Я больше не стала ничего говорить, но дед не сумел переубедить меня, доктор Турич был мне не по душе. И, думаю, он тоже недолюбливал меня. Впрочем, наверное, он принадлежал к тем людям, которые никогда ни к кому не привязываются, никого не любят, но и не питают ни к кому активной вражды. Такие люди обычно нежно и горячо привязаны только к самим себе, а больше ни к кому на всем свете.
Доктор Турич, по слухам, был хорошо устроен в жизни. Стоило только глянуть на его пышущие румянцем щеки, на белые, сильные руки с широкими, словно бы приплюснутыми пальцами, как мгновенно возникало ощущение: у этого человека хорошо налаженное, уютное бытие с доброй хозяйкой-женой, с пирогами по праздникам, с милыми сердцу детишками…
— Грамотно живет наш главный, — говорила о нем нянечка Анисья Федоровна, работавшая в больнице с незапамятных времен; ее все привыкли звать просто Федоровной, и врачи и больные. — Умеет наш главный устроиться так, что каждый день в охотку покажется…
Федоровна открыто признавалась Туричу:
— Как хочешь, батюшка, а любовь не вотрешь, сколько бы ни старался!
— Ты о чем, Федоровна? — спрашивал Турич; странное дело, он словно бы вовсе не сердился на Федоровну за ее откровенность, напротив, даже любил беседовать с нею.
— Об чем, будто не понимаешь, — отвечала Федоровна, — я в том смысле говорю, что любови от наших жди не жди, вовек не дождешься!

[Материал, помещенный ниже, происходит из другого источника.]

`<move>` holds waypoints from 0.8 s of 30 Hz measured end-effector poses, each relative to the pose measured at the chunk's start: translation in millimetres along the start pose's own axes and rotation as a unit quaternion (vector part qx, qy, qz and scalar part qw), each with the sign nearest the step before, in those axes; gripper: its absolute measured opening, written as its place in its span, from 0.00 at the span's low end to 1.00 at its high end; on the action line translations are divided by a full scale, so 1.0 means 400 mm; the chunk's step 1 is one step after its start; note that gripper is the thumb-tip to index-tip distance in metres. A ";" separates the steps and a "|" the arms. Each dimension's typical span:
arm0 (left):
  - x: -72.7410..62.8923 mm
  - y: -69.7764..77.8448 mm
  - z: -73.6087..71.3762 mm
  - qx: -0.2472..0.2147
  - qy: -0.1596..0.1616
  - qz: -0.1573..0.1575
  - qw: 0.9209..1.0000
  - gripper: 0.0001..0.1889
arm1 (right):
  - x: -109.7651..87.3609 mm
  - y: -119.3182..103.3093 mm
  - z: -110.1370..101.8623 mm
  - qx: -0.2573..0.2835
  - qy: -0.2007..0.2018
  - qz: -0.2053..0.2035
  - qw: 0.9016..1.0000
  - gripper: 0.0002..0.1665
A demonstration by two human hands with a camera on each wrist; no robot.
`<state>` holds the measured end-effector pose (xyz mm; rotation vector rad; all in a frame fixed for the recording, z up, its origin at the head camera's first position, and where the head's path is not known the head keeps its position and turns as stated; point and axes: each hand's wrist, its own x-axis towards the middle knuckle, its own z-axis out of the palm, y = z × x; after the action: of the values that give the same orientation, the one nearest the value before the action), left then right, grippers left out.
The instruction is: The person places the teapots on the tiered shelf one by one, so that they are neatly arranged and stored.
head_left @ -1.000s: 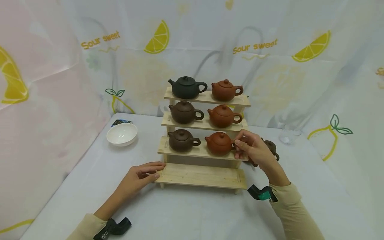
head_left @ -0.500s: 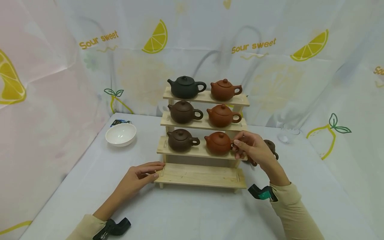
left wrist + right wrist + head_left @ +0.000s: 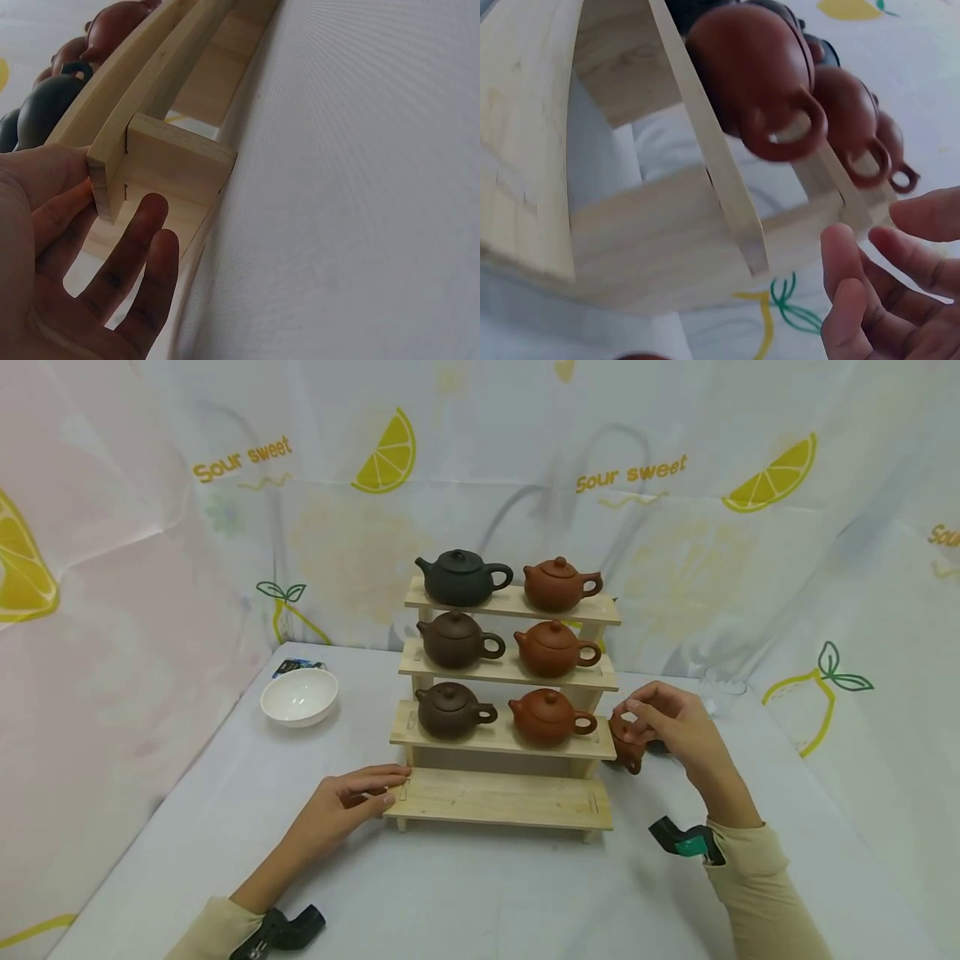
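My left hand (image 3: 348, 806) holds the left end of the bottom board of a tiered wooden stand (image 3: 502, 797), thumb at the front corner and fingers toward the back edge; two fingers extend free below in the left wrist view. My right hand (image 3: 667, 722) is in the air beside the stand's right end, fingers loosely bent, holding nothing. Nearest it on the stand is a reddish clay teapot (image 3: 546, 720), handle facing right. Beside that sits a dark brown teapot (image 3: 450, 710). Partly behind the right hand, another reddish teapot (image 3: 628, 756) is on the table.
The upper tiers bear a brown teapot (image 3: 455, 641), a dark green teapot (image 3: 461, 578) and two reddish teapots, one in the middle (image 3: 555, 650). A white bowl (image 3: 300, 697) stands left. A clear glass item (image 3: 722, 693) and a mostly hidden dark teapot (image 3: 658, 747) are right.
My right hand has let go of the lower reddish teapot's handle and moved right, off the stand. The teapot stays on its tier. My left hand keeps its place on the board.
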<state>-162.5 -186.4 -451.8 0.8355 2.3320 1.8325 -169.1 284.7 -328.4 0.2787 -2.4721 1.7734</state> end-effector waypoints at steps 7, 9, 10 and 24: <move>0.001 0.003 0.001 0.002 0.001 0.001 1.000 0.14 | -0.023 0.044 -0.074 -0.068 0.041 0.029 0.996 0.18; 0.001 0.004 0.002 0.002 0.002 0.001 1.000 0.14 | -0.029 0.061 -0.094 -0.073 0.052 0.035 0.995 0.18; 0.000 0.005 0.002 0.002 0.002 0.002 1.000 0.14 | -0.032 0.070 -0.102 -0.077 0.058 0.036 0.995 0.18; 0.000 0.007 0.001 -0.002 0.000 0.003 1.000 0.14 | -0.069 0.175 -0.171 -0.102 0.150 0.076 0.980 0.18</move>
<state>-161.2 -185.7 -449.2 0.8411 2.3291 1.8383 -158.5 373.9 -376.1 -0.1839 -2.4779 1.4620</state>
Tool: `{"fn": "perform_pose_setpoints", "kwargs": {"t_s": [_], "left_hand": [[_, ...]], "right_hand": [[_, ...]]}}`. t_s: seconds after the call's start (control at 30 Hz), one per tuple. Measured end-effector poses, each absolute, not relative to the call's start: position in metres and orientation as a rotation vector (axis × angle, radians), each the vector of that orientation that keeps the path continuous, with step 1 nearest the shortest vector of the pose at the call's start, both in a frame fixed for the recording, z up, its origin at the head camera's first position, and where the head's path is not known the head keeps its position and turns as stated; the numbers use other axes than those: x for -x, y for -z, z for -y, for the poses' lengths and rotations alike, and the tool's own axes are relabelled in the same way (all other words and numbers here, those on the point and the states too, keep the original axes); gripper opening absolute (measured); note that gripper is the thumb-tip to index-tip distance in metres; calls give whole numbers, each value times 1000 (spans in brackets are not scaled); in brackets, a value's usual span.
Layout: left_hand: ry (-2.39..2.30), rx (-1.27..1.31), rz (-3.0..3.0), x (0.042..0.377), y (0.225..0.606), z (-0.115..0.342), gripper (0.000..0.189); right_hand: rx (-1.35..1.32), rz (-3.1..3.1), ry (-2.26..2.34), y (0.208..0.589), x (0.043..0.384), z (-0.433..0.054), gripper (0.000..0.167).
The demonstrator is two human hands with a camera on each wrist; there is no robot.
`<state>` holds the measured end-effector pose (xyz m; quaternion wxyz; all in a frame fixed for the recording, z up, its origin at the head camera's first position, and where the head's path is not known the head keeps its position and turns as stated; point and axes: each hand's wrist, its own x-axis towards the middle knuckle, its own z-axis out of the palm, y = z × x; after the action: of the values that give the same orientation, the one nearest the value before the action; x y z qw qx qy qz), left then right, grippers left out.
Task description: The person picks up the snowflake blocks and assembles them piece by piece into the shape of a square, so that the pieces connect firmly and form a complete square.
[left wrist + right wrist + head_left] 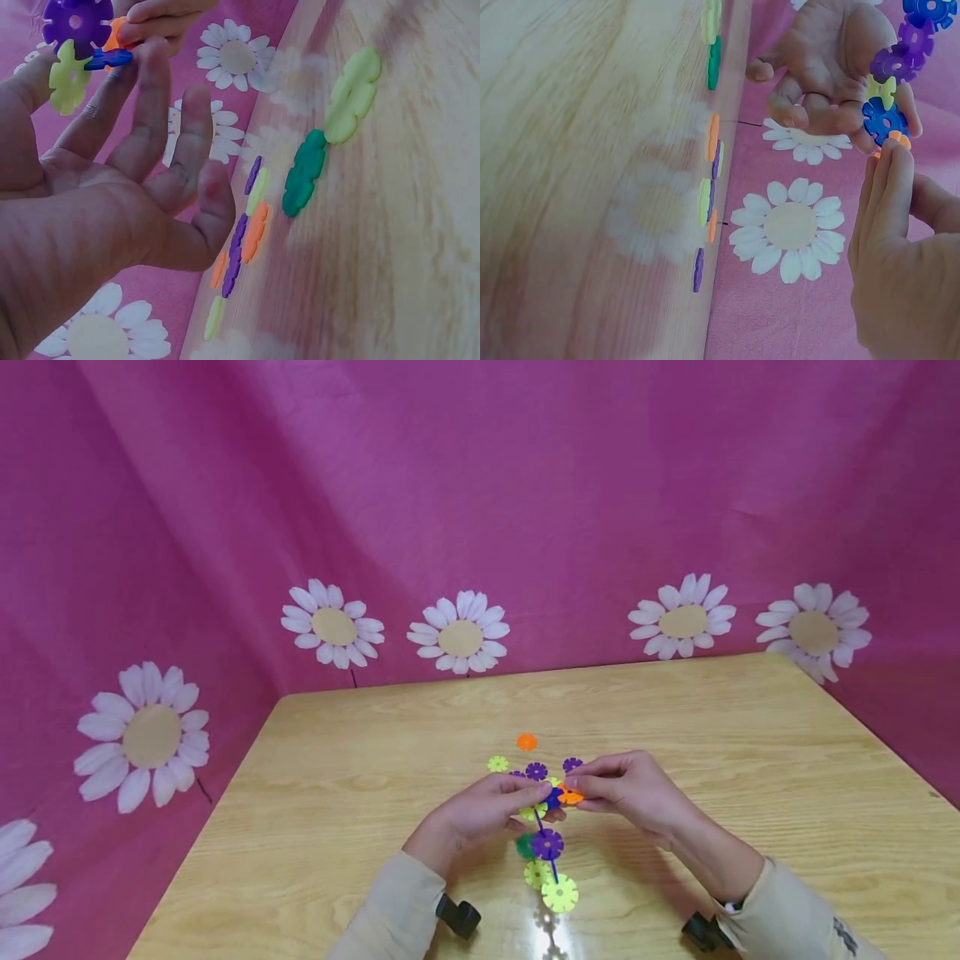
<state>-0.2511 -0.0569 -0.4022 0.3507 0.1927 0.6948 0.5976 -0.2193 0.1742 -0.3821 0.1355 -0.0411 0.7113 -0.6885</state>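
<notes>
A chain of slotted plastic flower discs is held above the table between both hands. My left hand (491, 810) pinches a blue disc (885, 118) with thumb and finger, its other fingers loosely bent. My right hand (641, 797) pinches an orange disc (572, 795), which sits right at the blue disc's edge. From the blue disc the chain runs on through a yellow-green disc (69, 79) and a purple disc (547, 844). A larger-looking yellow-green disc (560, 893) is at its near end in the head view. Fingers partly hide the joint between blue and orange.
Loose discs lie flat on the wooden table (360, 752). Beyond the hands are an orange disc (527, 742), a yellow-green disc (498, 764) and several purple discs (536, 772). Under the chain lie a green disc (304, 174) and another yellow-green disc (353, 95). A pink flowered cloth (525, 510) surrounds the table.
</notes>
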Motion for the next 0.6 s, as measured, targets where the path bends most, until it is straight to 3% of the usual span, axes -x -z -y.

— А я не стараюсь дожидаться, — с улыбкой возражал Турич.
— Только мне не говори, батюшка, так я тебе и поверила, — сердилась Федоровна, — очень даже стараешься, а все одно до нашего Лексея Лексеича тебе далеко, как до небушка, он и не старался отродясь, а все одно, все к нему тянулись…
И, высказав все как есть, Федоровна победно удалялась; как бы там ни было, последнее слово оставалось все-таки за нею!
…Я перешла в восьмой класс, когда неожиданно в начале учебного года угодила в больницу.
Под утро, надо было уже вставать, вдруг остро и сильно заболело в паху; я ворочалась с боку на бок, думала, пройдет, но нет, боль не проходила, напротив, все увеличивалась с каждой минутой.